• [Requirement]:
Give the data again exactly, from its opening line through the line in which "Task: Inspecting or" appears.

Saved entries:
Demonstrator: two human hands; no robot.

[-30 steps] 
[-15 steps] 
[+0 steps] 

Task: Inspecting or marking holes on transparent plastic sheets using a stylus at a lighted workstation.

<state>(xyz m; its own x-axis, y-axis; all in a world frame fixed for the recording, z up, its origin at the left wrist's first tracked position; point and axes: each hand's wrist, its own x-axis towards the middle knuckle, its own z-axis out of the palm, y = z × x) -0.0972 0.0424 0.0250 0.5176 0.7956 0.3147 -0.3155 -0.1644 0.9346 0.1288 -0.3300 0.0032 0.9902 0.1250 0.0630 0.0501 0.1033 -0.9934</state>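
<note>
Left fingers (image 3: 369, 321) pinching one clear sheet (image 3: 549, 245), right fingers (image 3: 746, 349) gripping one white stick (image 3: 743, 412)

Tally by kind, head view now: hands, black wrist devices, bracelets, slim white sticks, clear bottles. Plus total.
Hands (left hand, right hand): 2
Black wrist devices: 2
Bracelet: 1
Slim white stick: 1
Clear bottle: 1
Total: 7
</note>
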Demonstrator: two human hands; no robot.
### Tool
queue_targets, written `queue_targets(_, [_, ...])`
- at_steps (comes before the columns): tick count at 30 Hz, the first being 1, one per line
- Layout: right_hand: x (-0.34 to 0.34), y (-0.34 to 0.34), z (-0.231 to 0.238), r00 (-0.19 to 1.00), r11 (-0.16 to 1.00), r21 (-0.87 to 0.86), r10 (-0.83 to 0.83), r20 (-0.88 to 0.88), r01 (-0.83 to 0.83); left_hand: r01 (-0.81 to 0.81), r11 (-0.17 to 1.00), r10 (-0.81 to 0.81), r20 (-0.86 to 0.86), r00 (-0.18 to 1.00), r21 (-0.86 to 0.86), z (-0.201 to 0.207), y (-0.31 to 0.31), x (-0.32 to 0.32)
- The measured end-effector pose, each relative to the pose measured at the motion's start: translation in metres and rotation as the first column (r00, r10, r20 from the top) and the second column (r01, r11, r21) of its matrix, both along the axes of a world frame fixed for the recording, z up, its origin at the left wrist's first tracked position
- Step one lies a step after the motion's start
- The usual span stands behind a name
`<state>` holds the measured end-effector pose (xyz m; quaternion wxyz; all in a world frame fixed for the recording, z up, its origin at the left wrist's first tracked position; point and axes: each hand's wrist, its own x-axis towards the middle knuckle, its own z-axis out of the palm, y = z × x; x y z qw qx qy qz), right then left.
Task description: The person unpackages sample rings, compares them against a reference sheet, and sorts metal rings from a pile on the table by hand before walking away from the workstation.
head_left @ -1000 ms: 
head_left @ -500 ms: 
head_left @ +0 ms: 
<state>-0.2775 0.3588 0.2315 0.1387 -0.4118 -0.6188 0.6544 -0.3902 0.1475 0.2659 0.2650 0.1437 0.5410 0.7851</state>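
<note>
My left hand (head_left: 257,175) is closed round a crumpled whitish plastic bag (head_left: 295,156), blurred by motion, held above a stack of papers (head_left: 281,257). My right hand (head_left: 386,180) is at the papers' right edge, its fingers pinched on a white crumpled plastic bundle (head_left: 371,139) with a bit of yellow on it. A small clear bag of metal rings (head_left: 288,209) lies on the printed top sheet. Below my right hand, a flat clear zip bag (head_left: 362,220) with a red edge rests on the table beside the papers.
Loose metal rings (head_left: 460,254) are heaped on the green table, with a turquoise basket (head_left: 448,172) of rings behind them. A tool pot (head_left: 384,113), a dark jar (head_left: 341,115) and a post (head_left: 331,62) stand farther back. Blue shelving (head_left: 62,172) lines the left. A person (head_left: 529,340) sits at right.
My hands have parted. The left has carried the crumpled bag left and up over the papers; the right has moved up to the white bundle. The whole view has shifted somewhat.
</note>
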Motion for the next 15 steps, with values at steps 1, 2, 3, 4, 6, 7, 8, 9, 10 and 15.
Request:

• [Exercise result]:
Demonstrator: two human hands; no robot.

[-30 steps] 
[-15 steps] 
[+0 steps] 

Task: Inspecting or marking holes on transparent plastic sheets using a stylus at a lighted workstation.

This exercise has been completed.